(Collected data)
-=-=-=-=-
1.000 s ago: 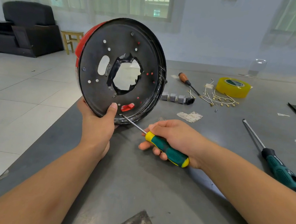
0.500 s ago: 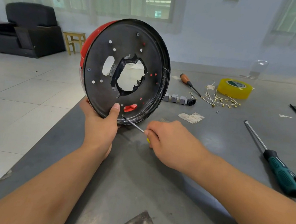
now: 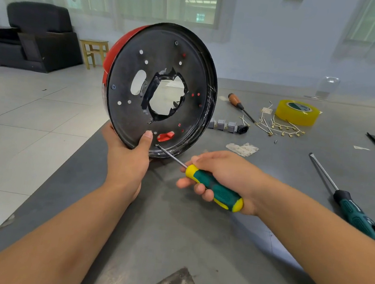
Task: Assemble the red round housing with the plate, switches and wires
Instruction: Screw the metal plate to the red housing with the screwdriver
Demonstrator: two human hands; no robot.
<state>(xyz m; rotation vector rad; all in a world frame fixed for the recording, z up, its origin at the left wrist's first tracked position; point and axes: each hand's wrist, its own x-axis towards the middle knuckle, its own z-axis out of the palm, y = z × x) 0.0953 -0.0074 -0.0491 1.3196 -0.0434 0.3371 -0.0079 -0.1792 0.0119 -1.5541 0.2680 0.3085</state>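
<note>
Left hand grips the upright red round housing; right hand grasps a green-yellow screwdriver, tip against the black plate

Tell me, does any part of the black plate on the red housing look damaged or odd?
Yes. The central opening of the black plate is jagged, with torn, bent edges, unlike the neat round and oval holes around it. The rim beside it shows pale scratches.

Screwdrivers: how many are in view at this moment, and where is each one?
3. The green-and-yellow screwdriver is gripped in the right hand, tip at the plate. A teal screwdriver lies on the table at right. An orange-handled one lies near the yellow tape roll.
</note>
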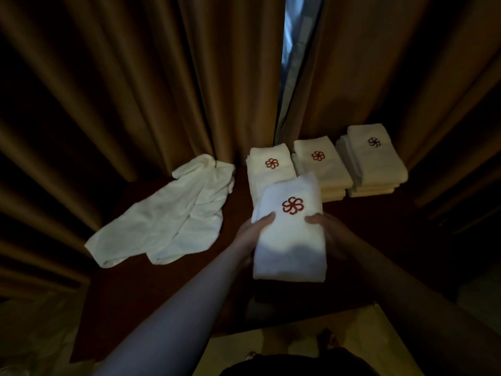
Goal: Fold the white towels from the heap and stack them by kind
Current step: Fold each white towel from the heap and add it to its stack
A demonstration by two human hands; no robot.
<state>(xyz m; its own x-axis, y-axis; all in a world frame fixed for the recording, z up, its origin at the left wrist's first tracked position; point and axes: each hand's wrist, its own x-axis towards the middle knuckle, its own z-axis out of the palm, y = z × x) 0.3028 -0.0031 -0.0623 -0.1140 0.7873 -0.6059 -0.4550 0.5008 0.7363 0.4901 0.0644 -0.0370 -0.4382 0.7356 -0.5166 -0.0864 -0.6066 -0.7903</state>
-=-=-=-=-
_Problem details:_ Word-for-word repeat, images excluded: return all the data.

_Expected answer:_
1.000 s ago: 
0.500 s ago: 
now: 
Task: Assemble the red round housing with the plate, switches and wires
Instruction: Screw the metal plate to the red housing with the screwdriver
Demonstrator: two human hands; no robot.
<state>(xyz m; rotation vector rad; all in a world frame fixed for the recording, z up, its origin at the left wrist's first tracked position; point and axes: each hand's wrist, its own x-axis towards the middle knuckle, its own z-axis out of the palm, y = z × x) 0.0953 -0.0074 -0.0491 1.3196 -0.0434 0.3371 -0.0079 -0.1792 0.0119 -1.5541 0.2680 0.3085</state>
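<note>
Left hand grips the upright red round housing; right hand grasps a green-yellow screwdriver, tip against the black plate

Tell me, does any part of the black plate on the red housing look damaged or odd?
Yes. The central opening of the black plate is jagged, with torn, bent edges, unlike the neat round and oval holes around it. The rim beside it shows pale scratches.

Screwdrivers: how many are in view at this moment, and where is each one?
3. The green-and-yellow screwdriver is gripped in the right hand, tip at the plate. A teal screwdriver lies on the table at right. An orange-handled one lies near the yellow tape roll.
</note>
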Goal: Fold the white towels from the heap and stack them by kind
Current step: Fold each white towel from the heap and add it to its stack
A demonstration by two human hands; no robot.
<state>(xyz m; its own x-axis, y-axis; all in a world frame fixed for the recording, z up, its origin at the left wrist's first tracked position; point and axes: each hand's wrist, its own x-axis towards the middle knuckle, its own z-axis out of the palm, y = z × x) 0.3028 -0.0031 -0.0623 -0.1140 0.7873 -0.6059 -0.4550 0.5008 0.7363 0.4901 0.0644 -0.0370 -0.4382 0.7356 -0.5166 -0.0864 -0.6066 -0.7903</state>

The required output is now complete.